▸ **WORK TASK**: Output each entry verbatim and exclude every picture from it.

#### RECORDS SUPPLIED ####

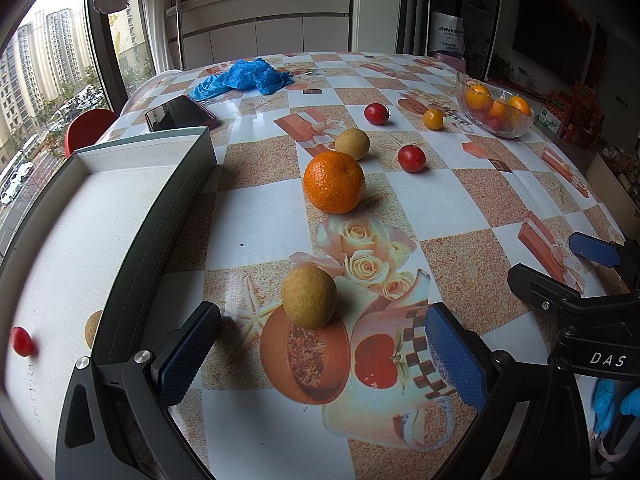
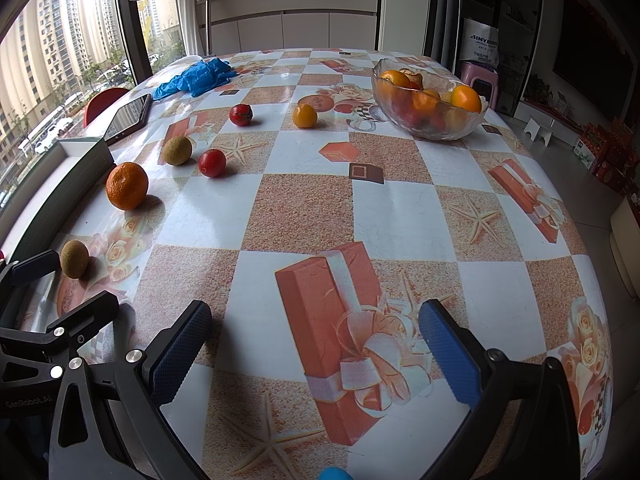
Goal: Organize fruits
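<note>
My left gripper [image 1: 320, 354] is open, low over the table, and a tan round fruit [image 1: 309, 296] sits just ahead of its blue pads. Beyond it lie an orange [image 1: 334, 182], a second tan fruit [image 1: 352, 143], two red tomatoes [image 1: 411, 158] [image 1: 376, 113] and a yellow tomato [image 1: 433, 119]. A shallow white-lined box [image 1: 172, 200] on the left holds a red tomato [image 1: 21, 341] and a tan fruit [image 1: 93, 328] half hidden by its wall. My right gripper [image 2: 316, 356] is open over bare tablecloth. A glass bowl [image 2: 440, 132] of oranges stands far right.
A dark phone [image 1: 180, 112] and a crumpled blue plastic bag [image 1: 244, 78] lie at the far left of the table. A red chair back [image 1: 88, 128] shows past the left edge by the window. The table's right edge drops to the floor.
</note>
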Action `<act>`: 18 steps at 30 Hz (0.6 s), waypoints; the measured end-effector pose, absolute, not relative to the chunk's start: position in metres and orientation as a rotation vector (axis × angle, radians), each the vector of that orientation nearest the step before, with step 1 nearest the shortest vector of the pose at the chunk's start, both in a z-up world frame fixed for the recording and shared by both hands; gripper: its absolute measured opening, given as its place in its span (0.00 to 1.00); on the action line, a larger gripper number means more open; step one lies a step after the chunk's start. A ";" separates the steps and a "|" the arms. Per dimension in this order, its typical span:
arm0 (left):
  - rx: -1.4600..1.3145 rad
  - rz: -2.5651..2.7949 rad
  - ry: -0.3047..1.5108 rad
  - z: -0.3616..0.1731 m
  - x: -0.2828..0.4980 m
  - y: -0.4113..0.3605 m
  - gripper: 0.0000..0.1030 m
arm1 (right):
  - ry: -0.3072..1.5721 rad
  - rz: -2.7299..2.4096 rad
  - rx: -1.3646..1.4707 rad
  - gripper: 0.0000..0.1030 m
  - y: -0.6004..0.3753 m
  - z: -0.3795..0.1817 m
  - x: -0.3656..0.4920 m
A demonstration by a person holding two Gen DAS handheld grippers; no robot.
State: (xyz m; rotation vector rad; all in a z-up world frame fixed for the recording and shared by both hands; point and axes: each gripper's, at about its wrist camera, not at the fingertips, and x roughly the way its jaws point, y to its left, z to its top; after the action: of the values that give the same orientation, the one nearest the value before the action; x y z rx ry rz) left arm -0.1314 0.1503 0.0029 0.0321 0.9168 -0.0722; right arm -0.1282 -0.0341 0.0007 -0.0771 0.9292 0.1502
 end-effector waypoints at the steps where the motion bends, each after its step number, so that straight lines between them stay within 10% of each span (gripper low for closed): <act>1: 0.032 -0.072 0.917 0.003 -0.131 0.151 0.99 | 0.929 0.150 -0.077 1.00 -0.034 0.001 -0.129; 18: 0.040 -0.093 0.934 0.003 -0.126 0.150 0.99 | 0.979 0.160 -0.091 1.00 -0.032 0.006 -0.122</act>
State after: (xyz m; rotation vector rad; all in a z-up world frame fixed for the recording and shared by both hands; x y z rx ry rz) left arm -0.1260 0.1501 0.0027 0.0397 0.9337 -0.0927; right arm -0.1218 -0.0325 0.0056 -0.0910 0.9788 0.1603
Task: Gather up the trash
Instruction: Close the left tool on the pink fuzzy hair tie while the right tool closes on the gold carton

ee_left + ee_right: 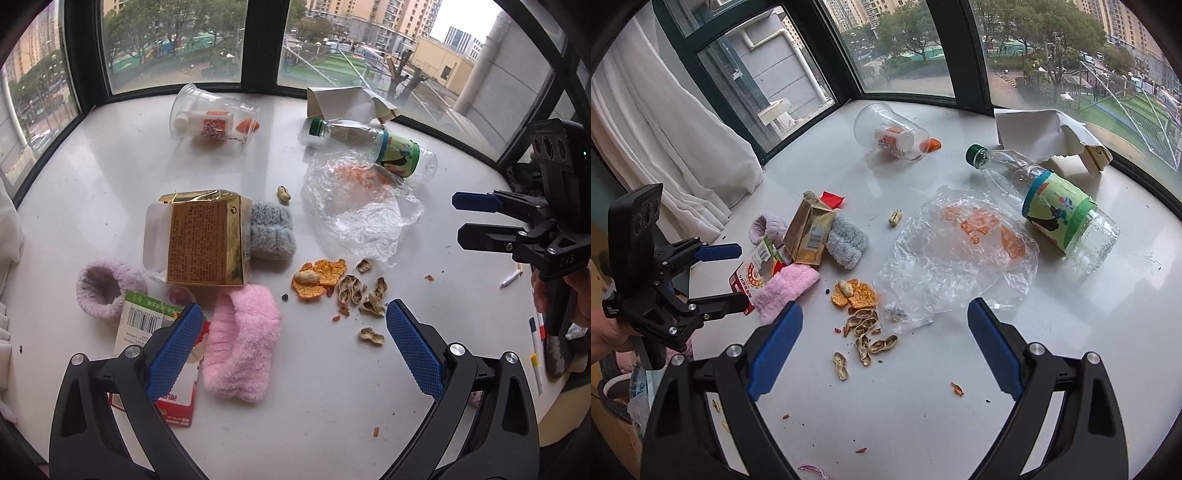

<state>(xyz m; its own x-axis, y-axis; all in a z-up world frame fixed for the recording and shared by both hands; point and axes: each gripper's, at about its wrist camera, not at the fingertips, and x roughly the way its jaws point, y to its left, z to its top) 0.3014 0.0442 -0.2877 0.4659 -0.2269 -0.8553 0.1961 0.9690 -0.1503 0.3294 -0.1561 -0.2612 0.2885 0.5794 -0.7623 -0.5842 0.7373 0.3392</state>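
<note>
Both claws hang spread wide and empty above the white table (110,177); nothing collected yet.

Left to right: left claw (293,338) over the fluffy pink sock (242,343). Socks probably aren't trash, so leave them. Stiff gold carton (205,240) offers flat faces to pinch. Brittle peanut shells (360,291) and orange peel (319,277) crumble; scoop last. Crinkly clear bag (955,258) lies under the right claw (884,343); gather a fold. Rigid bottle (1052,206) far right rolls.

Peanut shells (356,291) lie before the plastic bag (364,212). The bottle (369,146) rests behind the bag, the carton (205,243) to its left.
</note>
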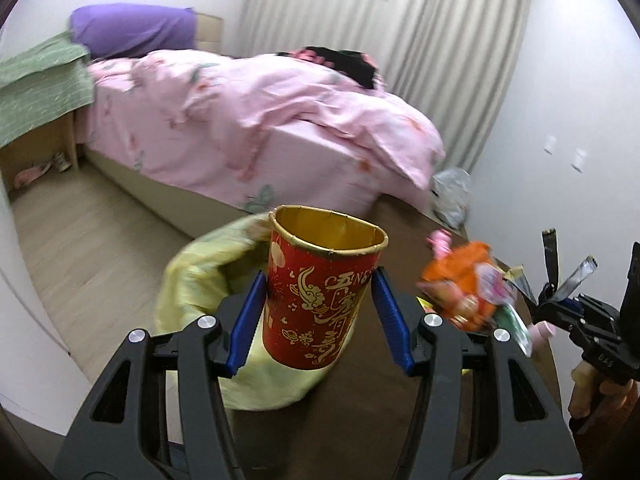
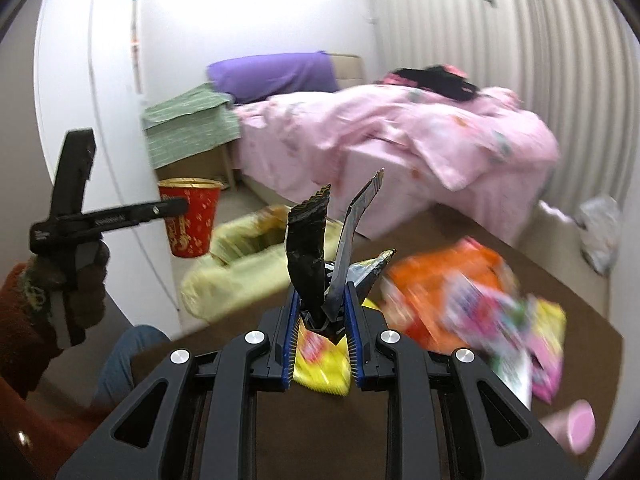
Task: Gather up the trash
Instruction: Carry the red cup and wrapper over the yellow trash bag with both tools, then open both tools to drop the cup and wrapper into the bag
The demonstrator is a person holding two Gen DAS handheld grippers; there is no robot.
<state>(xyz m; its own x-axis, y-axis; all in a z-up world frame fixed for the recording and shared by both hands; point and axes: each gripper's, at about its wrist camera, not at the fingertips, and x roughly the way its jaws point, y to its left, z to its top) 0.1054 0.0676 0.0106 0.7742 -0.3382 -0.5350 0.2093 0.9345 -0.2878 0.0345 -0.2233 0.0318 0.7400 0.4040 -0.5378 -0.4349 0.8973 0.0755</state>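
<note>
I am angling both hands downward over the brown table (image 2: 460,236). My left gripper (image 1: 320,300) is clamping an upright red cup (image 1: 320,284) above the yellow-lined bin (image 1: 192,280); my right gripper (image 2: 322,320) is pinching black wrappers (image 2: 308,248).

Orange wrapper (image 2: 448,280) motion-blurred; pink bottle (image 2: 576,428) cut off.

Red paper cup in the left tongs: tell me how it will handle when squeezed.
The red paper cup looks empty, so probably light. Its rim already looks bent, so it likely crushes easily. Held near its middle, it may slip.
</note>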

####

▸ **EXPECTED ANSWER**:
Goal: Organize fruits
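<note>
My left gripper [image 1: 320, 354] is open, low over the table, and a tan round fruit [image 1: 309, 296] sits just ahead of its blue pads. Beyond it lie an orange [image 1: 334, 182], a second tan fruit [image 1: 352, 143], two red tomatoes [image 1: 411, 158] [image 1: 376, 113] and a yellow tomato [image 1: 433, 119]. A shallow white-lined box [image 1: 172, 200] on the left holds a red tomato [image 1: 21, 341] and a tan fruit [image 1: 93, 328] half hidden by its wall. My right gripper [image 2: 316, 356] is open over bare tablecloth. A glass bowl [image 2: 440, 132] of oranges stands far right.
A dark phone [image 1: 180, 112] and a crumpled blue plastic bag [image 1: 244, 78] lie at the far left of the table. A red chair back [image 1: 88, 128] shows past the left edge by the window. The table's right edge drops to the floor.
</note>
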Action `<act>`: 18 steps at 30 Hz (0.6 s), waypoints; the measured end-effector pose, absolute, not relative to the chunk's start: position in metres and orientation as a rotation vector (axis × angle, radians), each the vector of that orientation nearest the step before, with step 1 nearest the shortest vector of the pose at the chunk's start, both in a z-up world frame fixed for the recording and shared by both hands; gripper: its absolute measured opening, given as its place in its span (0.00 to 1.00); on the action line, a larger gripper number means more open; step one lies a step after the chunk's start. A ";" separates the steps and a "|" the arms. Per dimension in this order, its typical span:
arm0 (left):
  - rx: -1.4600..1.3145 rad
  - rz: -2.5651..2.7949 rad
  - ry: -0.3047..1.5108 rad
  - z: -0.3616..0.1731 m
  - x: -0.2828..0.4980 m
  - y: -0.4113..0.3605 m
  - gripper: 0.0000..0.1030 m
arm1 (right):
  - ry: -0.3072..1.5721 rad
  - rz: -2.7299..2.4096 rad
  - rx: -1.3646..1.4707 rad
  - gripper: 0.0000..0.1030 m
  - y: -0.6004..0.3753 m
  - z: -0.3795..0.1817 m
  - x: -0.3656..0.4920 m
A demonstration by a person holding two Gen DAS handheld grippers; no robot.
State: (xyz m; rotation vector rad; all in a z-up world frame fixed for the recording and shared by both hands; point and axes: each gripper's, at about its wrist camera, not at the fingertips, and x roughly the way its jaws point, y to its left, z to its top; after the action: of the values that give the same orientation, the one nearest the value before the action; x y z rx ry rz) left arm -0.1314 0.1503 0.0029 0.0321 0.9168 -0.0722; right arm -0.1282 -0.0341 0.0007 -0.0771 0.9292 0.1502
 end-effector waypoints at the steps where the motion bends, each after its step number, so that straight lines between them stay within 10% of each span (gripper low for closed): <act>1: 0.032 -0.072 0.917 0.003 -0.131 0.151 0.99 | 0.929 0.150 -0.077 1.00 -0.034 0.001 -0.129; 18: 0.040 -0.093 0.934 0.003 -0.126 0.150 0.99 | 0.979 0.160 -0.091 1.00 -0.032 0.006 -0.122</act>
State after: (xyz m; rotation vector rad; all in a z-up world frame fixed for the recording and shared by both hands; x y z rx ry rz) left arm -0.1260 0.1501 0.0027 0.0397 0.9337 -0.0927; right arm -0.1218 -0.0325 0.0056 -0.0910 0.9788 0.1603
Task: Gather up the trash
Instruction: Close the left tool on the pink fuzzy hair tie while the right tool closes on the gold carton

ee_left + ee_right: 

<state>(xyz m; its own x-axis, y-axis; all in a z-up world frame fixed for the recording and shared by both hands; point and axes: each gripper's, at about its wrist camera, not at the fingertips, and x roughly the way its jaws point, y to its left, z to its top) 0.3014 0.0442 -0.2877 0.4659 -0.2269 -0.8553 0.1961 0.9690 -0.1503 0.3294 -0.1561 -0.2612 0.2885 0.5794 -0.7623 -0.5842 0.7373 0.3392</state>
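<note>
Both claws hang spread wide and empty above the white table (110,177); nothing collected yet.

Left to right: left claw (293,338) over the fluffy pink sock (242,343). Socks probably aren't trash, so leave them. Stiff gold carton (205,240) offers flat faces to pinch. Brittle peanut shells (360,291) and orange peel (319,277) crumble; scoop last. Crinkly clear bag (955,258) lies under the right claw (884,343); gather a fold. Rigid bottle (1052,206) far right rolls.

Peanut shells (356,291) lie before the plastic bag (364,212). The bottle (369,146) rests behind the bag, the carton (205,243) to its left.
</note>
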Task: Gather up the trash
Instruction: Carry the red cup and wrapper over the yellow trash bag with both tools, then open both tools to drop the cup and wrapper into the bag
The demonstrator is a person holding two Gen DAS handheld grippers; there is no robot.
<state>(xyz m; its own x-axis, y-axis; all in a z-up world frame fixed for the recording and shared by both hands; point and axes: each gripper's, at about its wrist camera, not at the fingertips, and x roughly the way its jaws point, y to its left, z to its top) 0.1054 0.0676 0.0106 0.7742 -0.3382 -0.5350 0.2093 0.9345 -0.2878 0.0345 -0.2233 0.0318 0.7400 0.4040 -0.5378 -0.4349 0.8973 0.0755</state>
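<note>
I am angling both hands downward over the brown table (image 2: 460,236). My left gripper (image 1: 320,300) is clamping an upright red cup (image 1: 320,284) above the yellow-lined bin (image 1: 192,280); my right gripper (image 2: 322,320) is pinching black wrappers (image 2: 308,248).

Orange wrapper (image 2: 448,280) motion-blurred; pink bottle (image 2: 576,428) cut off.

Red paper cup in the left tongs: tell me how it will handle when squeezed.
The red paper cup looks empty, so probably light. Its rim already looks bent, so it likely crushes easily. Held near its middle, it may slip.
</note>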

The exercise contains no remaining tasks.